Biology & Medicine

Dr. Polly Penhale
Program Manager

B-199-M

NSF/OPP Award 01-30417
Station: McMurdo Station
RPSC POC: Patricia Jackson
Research Site(s): Sea Ice McMurdo Station
Dates in Antarctica: Early October to early December

Effects of foraging on the lipid biochemistry of freely diving Weddell seals
Dr. Michael A. Castellini
University of Alaska Fairbanks
Institute of Marine Sciences
mikec@ims.uaf.edu
[No website]
Photo not available.
Deploying Team Members: Judith Margaret Castellini . Michael A. Castellini . Tami Jeanine Haase . Shawn Harper . Susan Dale Inglis . Lorrie D. Rea . Vicki Kristine Stegall
Research Objectives: The primary goal of this program is to quantify the dynamics of lipid uptake and utilization in a naturally foraging mammalian carnivore by examining freely diving Weddell seals in Antarctica. The species and the antarctic environment offers a unique opportunity to follow the biochemistry and physiology of nutrient utilization in a large carnivore that may not be possible in any other system.

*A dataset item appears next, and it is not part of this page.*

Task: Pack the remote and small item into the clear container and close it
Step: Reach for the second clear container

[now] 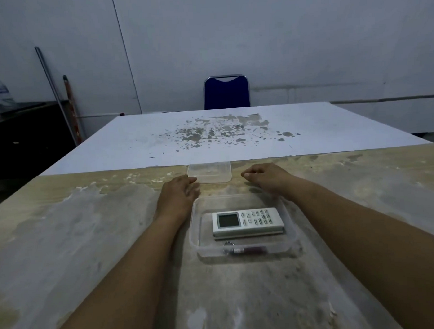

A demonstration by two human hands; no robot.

As such, this project will provide rare and perhaps unparalleled data on the foraging biochemistry of freely living carnivore.

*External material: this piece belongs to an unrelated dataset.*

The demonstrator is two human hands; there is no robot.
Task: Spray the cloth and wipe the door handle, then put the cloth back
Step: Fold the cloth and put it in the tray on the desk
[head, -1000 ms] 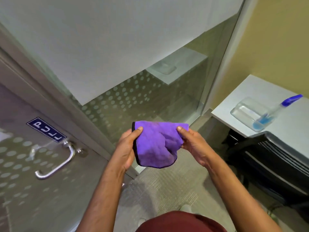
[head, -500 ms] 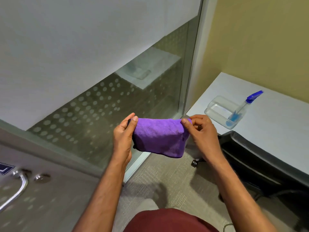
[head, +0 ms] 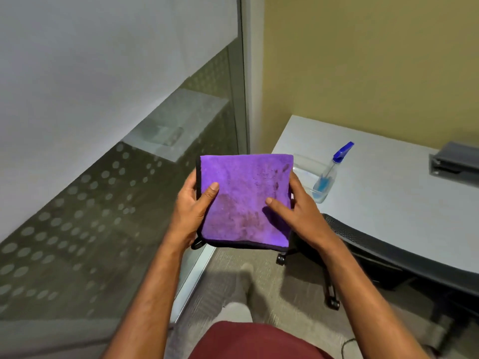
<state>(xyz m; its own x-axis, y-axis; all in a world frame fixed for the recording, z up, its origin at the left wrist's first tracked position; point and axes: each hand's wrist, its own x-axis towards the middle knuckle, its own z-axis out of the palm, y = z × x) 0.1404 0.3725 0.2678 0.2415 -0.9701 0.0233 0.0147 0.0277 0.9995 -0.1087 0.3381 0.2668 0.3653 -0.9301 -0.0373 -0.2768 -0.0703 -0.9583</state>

Project team members will establish a sea-ice camp a few miles from McMurdo Station on the fast-ice in an area where there are no other holes or cracks for the seals to use. Seals are then selected at a site along the coastline and brought to the camp. The seal is then allowed to dive through a hole in the sea ice under a hut at the camp. The seal must always come back to the hut to breathe and rest between diving bouts since there is no nearby access to the surface.

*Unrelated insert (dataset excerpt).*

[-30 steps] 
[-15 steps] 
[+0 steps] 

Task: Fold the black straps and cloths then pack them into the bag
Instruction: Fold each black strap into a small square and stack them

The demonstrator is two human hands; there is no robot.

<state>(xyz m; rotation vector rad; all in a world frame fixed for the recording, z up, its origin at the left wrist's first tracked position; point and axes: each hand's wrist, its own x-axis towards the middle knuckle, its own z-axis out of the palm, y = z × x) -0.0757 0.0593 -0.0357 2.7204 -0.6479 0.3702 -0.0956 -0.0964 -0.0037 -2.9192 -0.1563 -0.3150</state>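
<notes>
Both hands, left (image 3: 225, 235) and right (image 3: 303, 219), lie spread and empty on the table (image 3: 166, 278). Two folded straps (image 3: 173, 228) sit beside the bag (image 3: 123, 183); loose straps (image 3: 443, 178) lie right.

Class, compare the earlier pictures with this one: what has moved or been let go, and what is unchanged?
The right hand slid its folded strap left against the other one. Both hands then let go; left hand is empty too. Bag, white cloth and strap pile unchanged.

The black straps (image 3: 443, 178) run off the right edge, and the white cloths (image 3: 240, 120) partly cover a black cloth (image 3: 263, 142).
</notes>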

Dr. Castellini has used this method of study Weddell seals since 1977. The seals naturally hunt for fish and squid under these conditions and blood samples can be taken whenever the seal is at the surface. Researchers expect to study eight adults (non-lactating females) in the 2004 season. Samples may also be collected in the field from pups to test for lipid levels in their blood after they have been nursing.